The picture illustrates the charade for the second syllable of the word Rheinfall Fall, in this case the 'Fall of Man'. The illustration was done by Leopold Kupelwieser for Schober. In 1876 Schober wrote an explanation of the picture for Hyazinth Holland [Otto Erich Deutsch, Erinnerungen, 14 February 1876, p. 238.]. Kupelwieser is the tree of knowledge. Adam and Eve have just received the apple from the snake, played by… Schober, who else? He seems to be proud to have been selected as the snake bringing Original Sin into the world. The angel with the flaming sword stands ready to escort Adam and Eve through the door and off the premises.

Whilst on this subject we need to clear the biographical undergrowth more thoroughly. It is sometimes asserted that Schober also contracted the disease. There is no evidence for this at all.
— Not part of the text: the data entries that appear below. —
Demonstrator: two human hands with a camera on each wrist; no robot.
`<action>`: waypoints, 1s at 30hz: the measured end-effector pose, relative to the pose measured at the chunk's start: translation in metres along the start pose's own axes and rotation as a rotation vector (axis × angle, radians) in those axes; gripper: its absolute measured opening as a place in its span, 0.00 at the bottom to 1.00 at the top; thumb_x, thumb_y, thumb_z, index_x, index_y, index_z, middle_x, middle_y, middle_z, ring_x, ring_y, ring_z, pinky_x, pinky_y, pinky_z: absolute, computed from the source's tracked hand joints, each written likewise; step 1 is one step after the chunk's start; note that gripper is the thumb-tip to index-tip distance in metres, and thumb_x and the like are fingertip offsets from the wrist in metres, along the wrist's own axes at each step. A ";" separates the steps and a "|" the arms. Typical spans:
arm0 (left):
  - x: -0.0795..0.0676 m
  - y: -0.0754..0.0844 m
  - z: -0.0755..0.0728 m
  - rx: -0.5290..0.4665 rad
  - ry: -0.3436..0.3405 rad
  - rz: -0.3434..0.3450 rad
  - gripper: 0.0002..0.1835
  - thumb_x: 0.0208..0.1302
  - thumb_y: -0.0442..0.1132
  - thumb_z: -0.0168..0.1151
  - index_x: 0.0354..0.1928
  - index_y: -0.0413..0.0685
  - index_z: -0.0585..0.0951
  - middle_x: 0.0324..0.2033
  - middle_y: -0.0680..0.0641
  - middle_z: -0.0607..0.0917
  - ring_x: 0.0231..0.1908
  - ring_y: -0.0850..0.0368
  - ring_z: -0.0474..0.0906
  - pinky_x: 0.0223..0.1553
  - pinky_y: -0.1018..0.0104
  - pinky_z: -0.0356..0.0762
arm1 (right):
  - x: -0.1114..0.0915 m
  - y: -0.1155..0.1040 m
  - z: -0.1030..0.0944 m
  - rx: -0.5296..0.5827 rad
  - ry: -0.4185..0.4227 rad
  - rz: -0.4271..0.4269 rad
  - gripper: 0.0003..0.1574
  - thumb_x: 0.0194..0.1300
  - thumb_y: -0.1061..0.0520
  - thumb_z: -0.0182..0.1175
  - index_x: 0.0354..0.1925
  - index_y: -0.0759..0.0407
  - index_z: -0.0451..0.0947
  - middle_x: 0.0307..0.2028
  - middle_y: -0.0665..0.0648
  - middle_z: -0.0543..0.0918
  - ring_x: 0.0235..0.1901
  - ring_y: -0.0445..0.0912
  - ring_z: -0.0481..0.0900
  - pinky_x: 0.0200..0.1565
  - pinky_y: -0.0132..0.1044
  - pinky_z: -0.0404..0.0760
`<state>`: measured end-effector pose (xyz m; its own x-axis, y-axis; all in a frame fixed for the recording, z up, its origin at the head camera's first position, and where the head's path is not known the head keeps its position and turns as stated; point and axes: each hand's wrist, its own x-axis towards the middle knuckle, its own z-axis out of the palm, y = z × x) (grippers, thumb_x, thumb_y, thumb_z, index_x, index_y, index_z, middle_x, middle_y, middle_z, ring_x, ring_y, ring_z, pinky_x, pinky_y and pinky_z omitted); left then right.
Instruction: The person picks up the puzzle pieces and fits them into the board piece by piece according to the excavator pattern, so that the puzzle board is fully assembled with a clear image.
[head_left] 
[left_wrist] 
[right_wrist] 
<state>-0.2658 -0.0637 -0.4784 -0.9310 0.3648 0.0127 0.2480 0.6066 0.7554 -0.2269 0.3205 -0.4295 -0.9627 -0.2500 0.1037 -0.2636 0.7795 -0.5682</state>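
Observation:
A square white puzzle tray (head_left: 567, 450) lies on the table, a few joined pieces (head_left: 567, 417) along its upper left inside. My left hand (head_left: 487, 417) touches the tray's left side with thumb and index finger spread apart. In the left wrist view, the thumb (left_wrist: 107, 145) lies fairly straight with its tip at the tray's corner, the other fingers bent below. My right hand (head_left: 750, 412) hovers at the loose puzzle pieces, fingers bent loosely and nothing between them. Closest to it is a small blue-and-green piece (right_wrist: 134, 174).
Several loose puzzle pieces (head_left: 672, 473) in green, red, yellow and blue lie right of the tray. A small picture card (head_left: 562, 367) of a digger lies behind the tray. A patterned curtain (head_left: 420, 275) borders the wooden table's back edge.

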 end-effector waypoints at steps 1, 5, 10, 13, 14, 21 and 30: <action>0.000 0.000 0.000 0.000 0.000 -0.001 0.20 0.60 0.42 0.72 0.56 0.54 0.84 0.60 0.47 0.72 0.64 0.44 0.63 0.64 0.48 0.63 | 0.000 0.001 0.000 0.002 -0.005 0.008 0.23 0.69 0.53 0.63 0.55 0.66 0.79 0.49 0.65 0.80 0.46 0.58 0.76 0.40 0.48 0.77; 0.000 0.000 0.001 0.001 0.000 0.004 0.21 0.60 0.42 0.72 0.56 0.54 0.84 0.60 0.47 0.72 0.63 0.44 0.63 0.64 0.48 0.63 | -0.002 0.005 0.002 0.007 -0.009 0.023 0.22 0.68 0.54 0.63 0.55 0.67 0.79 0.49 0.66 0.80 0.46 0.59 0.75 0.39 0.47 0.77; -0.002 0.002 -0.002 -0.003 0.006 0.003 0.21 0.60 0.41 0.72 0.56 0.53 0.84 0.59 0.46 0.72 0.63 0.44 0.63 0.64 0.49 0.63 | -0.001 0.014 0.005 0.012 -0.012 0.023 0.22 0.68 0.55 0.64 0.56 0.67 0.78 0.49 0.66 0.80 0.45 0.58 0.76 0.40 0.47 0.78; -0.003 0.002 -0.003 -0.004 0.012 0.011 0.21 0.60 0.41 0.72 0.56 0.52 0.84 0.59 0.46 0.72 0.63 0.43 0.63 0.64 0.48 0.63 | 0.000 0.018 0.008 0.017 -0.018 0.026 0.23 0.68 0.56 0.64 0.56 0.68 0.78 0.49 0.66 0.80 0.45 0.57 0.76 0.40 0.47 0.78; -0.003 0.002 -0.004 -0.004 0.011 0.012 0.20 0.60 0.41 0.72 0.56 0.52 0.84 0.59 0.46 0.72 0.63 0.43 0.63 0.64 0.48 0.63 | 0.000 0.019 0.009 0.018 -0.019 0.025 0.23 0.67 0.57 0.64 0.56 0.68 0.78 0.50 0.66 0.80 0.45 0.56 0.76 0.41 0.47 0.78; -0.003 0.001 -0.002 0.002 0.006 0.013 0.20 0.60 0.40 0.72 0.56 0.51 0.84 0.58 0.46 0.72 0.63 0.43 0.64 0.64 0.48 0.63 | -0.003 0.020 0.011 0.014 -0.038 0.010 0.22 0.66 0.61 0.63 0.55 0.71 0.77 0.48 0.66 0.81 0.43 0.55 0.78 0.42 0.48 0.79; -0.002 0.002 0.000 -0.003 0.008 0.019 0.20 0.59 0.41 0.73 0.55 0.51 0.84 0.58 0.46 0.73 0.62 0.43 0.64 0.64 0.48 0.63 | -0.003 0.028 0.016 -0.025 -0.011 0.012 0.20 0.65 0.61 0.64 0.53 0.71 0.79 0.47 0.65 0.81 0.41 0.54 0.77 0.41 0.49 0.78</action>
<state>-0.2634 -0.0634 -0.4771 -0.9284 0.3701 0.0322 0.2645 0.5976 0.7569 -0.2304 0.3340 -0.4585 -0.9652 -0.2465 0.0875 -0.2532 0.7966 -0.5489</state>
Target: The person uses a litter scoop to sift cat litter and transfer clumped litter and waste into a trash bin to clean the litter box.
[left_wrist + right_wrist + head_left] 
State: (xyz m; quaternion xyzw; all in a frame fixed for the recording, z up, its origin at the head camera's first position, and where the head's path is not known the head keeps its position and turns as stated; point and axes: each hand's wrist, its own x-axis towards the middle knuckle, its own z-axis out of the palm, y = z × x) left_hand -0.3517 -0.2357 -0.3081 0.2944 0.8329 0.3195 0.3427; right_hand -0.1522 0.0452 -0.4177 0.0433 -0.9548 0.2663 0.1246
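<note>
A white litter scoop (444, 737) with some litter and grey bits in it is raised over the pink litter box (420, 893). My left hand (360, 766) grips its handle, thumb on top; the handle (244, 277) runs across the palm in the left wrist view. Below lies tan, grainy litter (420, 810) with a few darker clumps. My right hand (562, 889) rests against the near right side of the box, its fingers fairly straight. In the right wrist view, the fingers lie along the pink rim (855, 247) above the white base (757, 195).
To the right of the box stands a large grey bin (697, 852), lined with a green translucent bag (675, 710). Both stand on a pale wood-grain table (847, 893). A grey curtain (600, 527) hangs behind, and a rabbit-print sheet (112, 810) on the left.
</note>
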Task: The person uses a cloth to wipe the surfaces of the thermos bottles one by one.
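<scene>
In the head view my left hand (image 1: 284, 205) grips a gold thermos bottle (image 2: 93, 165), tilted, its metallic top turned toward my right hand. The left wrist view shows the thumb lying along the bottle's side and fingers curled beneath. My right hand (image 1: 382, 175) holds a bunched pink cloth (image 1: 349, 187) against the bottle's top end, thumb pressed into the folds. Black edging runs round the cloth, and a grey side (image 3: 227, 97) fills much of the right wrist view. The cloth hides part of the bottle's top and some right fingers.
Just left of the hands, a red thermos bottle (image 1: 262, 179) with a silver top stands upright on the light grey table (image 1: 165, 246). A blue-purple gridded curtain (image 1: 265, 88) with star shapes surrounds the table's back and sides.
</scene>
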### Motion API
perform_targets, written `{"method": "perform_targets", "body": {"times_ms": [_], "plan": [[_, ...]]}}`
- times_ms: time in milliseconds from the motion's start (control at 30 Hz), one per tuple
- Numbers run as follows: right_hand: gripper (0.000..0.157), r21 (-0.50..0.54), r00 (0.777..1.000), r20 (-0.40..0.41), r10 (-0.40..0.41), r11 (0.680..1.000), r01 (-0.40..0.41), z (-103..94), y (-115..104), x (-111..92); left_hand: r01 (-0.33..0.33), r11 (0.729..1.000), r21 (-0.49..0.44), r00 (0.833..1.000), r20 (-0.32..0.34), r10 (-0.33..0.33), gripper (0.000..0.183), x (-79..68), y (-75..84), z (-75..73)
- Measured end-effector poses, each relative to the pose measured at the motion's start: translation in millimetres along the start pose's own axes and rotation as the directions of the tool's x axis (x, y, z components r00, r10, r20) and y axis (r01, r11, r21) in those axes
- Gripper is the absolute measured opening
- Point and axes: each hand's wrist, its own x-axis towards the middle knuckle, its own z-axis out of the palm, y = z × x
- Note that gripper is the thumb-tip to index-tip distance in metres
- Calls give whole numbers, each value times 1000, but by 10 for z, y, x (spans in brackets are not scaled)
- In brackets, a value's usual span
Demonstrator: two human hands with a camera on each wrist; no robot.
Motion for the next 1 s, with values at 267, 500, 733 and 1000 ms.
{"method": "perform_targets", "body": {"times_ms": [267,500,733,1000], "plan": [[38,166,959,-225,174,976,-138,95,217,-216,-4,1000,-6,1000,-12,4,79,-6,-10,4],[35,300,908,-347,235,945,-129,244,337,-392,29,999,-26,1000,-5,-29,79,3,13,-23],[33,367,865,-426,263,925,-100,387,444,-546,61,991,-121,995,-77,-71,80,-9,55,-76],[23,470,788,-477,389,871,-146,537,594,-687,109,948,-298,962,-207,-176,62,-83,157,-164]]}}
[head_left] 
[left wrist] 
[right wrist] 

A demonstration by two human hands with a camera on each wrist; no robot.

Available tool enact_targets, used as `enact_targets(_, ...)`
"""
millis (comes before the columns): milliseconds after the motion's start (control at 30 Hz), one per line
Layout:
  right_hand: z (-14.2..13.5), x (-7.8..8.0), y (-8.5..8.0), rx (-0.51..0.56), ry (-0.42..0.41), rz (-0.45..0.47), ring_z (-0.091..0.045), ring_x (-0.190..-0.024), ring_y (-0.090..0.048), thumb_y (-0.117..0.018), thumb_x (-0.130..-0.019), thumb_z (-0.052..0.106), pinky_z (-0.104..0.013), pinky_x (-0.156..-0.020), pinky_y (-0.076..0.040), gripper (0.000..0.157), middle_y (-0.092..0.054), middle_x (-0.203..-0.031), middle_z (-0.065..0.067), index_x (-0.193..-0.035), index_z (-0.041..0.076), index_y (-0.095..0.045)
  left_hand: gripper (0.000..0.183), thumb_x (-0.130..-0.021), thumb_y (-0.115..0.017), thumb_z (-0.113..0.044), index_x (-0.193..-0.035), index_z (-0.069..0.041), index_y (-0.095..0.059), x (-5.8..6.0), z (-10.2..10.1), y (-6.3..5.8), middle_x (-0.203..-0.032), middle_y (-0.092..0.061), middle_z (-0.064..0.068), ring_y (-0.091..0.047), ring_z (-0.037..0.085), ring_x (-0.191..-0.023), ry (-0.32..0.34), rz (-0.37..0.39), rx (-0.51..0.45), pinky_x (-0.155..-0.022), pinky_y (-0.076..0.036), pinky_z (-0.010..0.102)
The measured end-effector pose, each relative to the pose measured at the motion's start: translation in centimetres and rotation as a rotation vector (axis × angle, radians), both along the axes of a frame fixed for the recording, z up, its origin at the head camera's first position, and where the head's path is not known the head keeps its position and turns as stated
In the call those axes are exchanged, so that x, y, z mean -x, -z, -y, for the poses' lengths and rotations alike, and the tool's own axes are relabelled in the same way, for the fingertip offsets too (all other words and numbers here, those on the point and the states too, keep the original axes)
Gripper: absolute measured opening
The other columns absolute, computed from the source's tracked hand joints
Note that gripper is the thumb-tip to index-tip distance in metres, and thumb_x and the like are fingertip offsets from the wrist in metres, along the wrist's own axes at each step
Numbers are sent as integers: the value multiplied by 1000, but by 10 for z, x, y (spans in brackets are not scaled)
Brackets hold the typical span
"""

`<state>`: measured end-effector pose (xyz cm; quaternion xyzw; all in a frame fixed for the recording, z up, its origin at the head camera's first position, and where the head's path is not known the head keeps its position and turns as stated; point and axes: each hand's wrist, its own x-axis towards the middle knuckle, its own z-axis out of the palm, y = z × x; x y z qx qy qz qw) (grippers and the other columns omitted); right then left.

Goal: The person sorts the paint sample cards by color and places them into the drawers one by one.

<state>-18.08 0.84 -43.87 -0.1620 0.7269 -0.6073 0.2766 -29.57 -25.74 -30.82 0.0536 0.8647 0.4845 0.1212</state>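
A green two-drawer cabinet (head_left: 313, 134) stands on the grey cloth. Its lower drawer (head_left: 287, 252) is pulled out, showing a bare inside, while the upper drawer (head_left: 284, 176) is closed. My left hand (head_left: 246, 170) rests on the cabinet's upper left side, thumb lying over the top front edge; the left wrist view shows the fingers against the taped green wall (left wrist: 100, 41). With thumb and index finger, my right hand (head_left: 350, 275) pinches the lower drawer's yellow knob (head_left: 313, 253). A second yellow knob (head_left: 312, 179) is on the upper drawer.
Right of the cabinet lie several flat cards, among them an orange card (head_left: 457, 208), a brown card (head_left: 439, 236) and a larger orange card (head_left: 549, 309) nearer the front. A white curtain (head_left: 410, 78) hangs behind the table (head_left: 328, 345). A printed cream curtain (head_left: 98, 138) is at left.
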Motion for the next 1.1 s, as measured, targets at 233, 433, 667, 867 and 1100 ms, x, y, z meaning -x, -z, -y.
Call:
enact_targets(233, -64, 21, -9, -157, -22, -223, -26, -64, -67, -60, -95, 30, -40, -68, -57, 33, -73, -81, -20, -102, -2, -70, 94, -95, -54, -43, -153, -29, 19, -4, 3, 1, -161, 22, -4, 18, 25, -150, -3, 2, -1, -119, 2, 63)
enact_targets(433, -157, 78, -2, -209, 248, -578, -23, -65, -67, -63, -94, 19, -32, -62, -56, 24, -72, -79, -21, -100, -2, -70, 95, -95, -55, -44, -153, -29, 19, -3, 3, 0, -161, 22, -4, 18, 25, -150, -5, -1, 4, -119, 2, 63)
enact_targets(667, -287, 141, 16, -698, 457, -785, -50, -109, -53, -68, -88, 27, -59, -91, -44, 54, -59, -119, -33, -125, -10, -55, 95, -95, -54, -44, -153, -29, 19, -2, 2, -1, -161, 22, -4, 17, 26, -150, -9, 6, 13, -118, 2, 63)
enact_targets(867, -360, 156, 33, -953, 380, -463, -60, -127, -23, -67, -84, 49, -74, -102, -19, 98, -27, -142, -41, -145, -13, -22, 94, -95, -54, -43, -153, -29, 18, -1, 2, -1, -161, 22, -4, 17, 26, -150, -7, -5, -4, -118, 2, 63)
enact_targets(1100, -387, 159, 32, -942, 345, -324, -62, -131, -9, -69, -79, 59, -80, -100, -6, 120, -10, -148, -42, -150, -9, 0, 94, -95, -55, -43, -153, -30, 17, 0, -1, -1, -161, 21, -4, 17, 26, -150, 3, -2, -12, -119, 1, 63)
He lived a long and healthy life and there is no evidence of the kind of treatment and hair loss that Schubert had to suffer, unless, of course, Schober has managed to purge any mention of that from the record.

It is also sometimes asserted that Schubert picked up the disease in 1818 during his first stay at Zselíz as a result of a fling with the chambermaid – later lady's maid – there, Josepha ('Pepi') Pöcklhofer (1797-1879). This is an outrageous slur on Pepi's character made without any evidence or logic: the disease manifested itself in Schubert in 1823, which would have to be only a short time after infection. Pepi led a long and materially successful life.

Schober's role as Schubert's soulmate we have already discussed, but Schubert's need for that soulmate is clear. With or without Schober's charisma, his literary affectations, his money, his butterfly unpredictability and his impresario role, Schubert, right up to the end of his life, liked him. He cheered Schubert up and for that we should probably be grateful to him.

For completeness: during the eight-year period 1815-1823, Schubert lived in the Schobers' residence for two phases. Firstly, from autumn 1816, after Schober returned from his trip to Sweden to autumn 1817, when Axel Schober was supposed to be returning (but died en route). Then secondly, from the beginning of 1822 to November 1823, after which Schober left for Breslau.